● WHAT YOU HAVE TO DO
In full and without change, return each entry.

[EXTRACTED INFORMATION — start]

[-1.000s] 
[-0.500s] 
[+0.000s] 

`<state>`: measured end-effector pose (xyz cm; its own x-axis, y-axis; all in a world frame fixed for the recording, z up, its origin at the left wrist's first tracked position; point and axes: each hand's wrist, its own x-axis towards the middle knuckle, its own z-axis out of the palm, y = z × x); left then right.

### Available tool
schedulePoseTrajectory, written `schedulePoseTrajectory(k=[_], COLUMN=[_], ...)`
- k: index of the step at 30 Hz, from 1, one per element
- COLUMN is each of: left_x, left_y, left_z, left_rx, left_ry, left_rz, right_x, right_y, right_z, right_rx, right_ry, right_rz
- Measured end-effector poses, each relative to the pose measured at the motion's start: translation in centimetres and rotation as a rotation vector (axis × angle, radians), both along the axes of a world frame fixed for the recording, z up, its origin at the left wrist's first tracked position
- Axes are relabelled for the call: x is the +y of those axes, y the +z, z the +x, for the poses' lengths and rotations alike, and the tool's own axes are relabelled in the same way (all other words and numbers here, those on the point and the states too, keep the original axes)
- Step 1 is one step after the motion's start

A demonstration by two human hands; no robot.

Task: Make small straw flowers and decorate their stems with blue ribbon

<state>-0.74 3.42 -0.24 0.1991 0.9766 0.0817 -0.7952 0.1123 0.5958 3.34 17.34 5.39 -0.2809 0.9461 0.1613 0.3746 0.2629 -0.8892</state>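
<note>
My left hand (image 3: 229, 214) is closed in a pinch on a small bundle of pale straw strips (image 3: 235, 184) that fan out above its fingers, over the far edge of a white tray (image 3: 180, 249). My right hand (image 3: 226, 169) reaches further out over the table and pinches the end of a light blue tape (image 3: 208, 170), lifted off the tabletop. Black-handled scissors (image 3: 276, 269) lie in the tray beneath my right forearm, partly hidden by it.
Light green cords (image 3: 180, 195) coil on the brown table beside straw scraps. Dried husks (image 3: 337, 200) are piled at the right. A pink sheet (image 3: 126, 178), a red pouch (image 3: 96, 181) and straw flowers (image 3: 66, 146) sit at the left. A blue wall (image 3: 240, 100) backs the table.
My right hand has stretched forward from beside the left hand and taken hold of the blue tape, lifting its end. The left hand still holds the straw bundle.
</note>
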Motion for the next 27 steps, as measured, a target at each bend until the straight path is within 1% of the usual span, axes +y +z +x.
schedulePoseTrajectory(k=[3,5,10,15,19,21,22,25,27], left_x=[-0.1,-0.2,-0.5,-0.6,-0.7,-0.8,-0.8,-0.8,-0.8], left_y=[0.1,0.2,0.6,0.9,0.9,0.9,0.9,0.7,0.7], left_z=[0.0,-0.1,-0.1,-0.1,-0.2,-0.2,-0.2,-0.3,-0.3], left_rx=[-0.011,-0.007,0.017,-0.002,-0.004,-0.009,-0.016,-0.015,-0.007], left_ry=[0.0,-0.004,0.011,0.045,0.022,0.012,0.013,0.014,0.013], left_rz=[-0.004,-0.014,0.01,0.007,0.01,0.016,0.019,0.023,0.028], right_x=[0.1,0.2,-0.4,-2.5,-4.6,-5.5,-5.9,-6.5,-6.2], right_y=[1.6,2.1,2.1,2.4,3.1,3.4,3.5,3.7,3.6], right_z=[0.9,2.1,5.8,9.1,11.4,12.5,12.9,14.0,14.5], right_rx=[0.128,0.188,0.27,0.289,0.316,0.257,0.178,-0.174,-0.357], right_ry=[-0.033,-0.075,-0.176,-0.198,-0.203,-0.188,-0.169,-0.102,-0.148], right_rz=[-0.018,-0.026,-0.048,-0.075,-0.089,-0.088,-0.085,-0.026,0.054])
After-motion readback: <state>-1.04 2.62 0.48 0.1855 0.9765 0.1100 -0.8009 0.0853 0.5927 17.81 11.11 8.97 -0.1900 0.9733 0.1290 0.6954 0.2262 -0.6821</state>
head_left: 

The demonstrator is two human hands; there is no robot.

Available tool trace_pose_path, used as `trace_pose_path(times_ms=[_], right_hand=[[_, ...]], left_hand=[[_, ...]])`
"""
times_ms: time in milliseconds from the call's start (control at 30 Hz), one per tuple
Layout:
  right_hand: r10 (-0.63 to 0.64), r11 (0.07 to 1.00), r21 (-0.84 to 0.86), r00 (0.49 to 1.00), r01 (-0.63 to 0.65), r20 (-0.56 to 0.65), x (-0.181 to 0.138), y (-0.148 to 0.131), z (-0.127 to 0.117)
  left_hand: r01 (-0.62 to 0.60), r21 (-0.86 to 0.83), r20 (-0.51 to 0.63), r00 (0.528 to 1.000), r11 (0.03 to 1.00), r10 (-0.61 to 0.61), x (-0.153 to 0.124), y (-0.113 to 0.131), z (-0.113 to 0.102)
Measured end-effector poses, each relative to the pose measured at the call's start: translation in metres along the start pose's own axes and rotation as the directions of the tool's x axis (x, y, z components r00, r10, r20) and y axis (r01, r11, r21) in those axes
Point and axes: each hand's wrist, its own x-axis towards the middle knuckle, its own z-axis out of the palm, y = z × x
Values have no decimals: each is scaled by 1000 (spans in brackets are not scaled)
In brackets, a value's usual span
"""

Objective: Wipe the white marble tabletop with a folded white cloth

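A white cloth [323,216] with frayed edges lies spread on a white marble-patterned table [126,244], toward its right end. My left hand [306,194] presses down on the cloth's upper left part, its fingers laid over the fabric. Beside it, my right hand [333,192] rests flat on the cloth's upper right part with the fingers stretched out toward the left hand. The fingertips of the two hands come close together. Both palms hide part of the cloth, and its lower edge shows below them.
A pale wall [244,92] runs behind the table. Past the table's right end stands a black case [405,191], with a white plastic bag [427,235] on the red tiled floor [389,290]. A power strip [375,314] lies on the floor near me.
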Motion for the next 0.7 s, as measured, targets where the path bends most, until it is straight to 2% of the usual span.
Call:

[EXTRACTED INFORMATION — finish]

● RESPONSE BELOW
[-1.000s] 
[-0.500s] 
[+0.000s] 

`<state>`: measured end-effector pose (xyz cm; its own x-axis, y-axis; all in a world frame fixed for the recording, z up, its origin at the left wrist's first tracked position; point and axes: each hand's wrist, its own x-axis towards the middle knuckle, its own z-axis out of the palm, y = z × x); left then right.

### Available tool
schedulePoseTrajectory, written `schedulePoseTrajectory(k=[_], COLUMN=[_], ...)`
- k: index of the step at 30 Hz, from 1, one per element
- COLUMN is each of: left_x, left_y, left_z, left_rx, left_ry, left_rz, right_x, right_y, right_z, right_rx, right_ry, right_rz
- Measured end-effector poses, each relative to the pose measured at the motion's start: translation in centimetres and rotation as a rotation vector (axis × angle, radians), both along the axes of a world frame fixed for the recording, z up, its origin at the left wrist's first tracked position
- Axes are relabelled for the call: x is the +y of those axes, y the +z, z the +x, for the poses' lengths and rotations alike, and the tool's own axes are relabelled in the same way (all other words and numbers here, those on the point and the states too, keep the original axes)
- Step 1 is one step after the motion's start

A demonstration by two human hands; no robot.

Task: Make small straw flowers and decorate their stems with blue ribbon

<state>-0.74 3.42 -0.24 0.1991 0.9766 0.0817 -0.7952 0.1123 0.5958 3.34 17.34 5.39 -0.2809 0.9461 0.1613 0.3746 0.2629 -0.8892</state>
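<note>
My left hand (image 3: 229, 214) is closed in a pinch on a small bundle of pale straw strips (image 3: 235, 184) that fan out above its fingers, over the far edge of a white tray (image 3: 180, 249). My right hand (image 3: 226, 169) reaches further out over the table and pinches the end of a light blue tape (image 3: 208, 170), lifted off the tabletop. Black-handled scissors (image 3: 276, 269) lie in the tray beneath my right forearm, partly hidden by it.
Light green cords (image 3: 180, 195) coil on the brown table beside straw scraps. Dried husks (image 3: 337, 200) are piled at the right. A pink sheet (image 3: 126, 178), a red pouch (image 3: 96, 181) and straw flowers (image 3: 66, 146) sit at the left. A blue wall (image 3: 240, 100) backs the table.
My right hand has stretched forward from beside the left hand and taken hold of the blue tape, lifting its end. The left hand still holds the straw bundle.
</note>
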Motion for the next 27 steps, as measured, a target at each bend until the straight path is within 1% of the usual span, axes +y +z +x.
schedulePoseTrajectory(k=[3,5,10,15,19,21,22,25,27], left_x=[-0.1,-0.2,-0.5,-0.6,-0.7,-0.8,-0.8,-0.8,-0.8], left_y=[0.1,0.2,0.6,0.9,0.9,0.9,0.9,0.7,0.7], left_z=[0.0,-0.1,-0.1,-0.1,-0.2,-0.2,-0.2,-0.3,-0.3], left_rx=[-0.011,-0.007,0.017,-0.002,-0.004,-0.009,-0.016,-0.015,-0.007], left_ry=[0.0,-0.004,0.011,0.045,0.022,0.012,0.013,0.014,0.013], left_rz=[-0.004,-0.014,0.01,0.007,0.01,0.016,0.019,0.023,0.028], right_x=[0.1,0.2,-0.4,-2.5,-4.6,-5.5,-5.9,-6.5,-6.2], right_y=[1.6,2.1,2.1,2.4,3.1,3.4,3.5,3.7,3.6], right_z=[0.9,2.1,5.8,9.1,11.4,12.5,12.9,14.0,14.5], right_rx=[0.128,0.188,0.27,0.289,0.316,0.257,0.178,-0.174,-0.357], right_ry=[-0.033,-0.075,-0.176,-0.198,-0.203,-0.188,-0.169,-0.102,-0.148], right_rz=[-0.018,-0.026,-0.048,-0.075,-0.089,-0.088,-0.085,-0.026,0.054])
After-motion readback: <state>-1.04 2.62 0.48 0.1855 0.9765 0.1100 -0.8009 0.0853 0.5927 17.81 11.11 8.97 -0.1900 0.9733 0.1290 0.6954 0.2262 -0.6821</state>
head_left: 

The demonstrator is two human hands; there is no robot.

Available tool trace_pose_path, used as `trace_pose_path(times_ms=[_], right_hand=[[_, ...]], left_hand=[[_, ...]])`
"""
times_ms: time in milliseconds from the call's start (control at 30 Hz), one per tuple
Layout:
  right_hand: r10 (-0.63 to 0.64), r11 (0.07 to 1.00), r21 (-0.84 to 0.86), r00 (0.49 to 1.00), r01 (-0.63 to 0.65), r20 (-0.56 to 0.65), x (-0.181 to 0.138), y (-0.148 to 0.131), z (-0.127 to 0.117)
  left_hand: r01 (-0.62 to 0.60), r21 (-0.86 to 0.83), r20 (-0.51 to 0.63), r00 (0.528 to 1.000), r11 (0.03 to 1.00), r10 (-0.61 to 0.61), x (-0.153 to 0.124), y (-0.113 to 0.131), z (-0.113 to 0.102)
Measured end-effector poses, each relative to the pose measured at the call's start: translation in metres along the start pose's own axes and rotation as the directions of the tool's x axis (x, y, z components r00, r10, r20) and y axis (r01, r11, r21) in those axes
Point and axes: each hand's wrist, its own x-axis towards the middle knuckle, its own z-axis out of the palm, y = z × x
Values have no decimals: each is scaled by 1000 (spans in brackets are not scaled)
In brackets, a value's usual span
"""

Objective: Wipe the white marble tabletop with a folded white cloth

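A white cloth [323,216] with frayed edges lies spread on a white marble-patterned table [126,244], toward its right end. My left hand [306,194] presses down on the cloth's upper left part, its fingers laid over the fabric. Beside it, my right hand [333,192] rests flat on the cloth's upper right part with the fingers stretched out toward the left hand. The fingertips of the two hands come close together. Both palms hide part of the cloth, and its lower edge shows below them.
A pale wall [244,92] runs behind the table. Past the table's right end stands a black case [405,191], with a white plastic bag [427,235] on the red tiled floor [389,290]. A power strip [375,314] lies on the floor near me.
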Motion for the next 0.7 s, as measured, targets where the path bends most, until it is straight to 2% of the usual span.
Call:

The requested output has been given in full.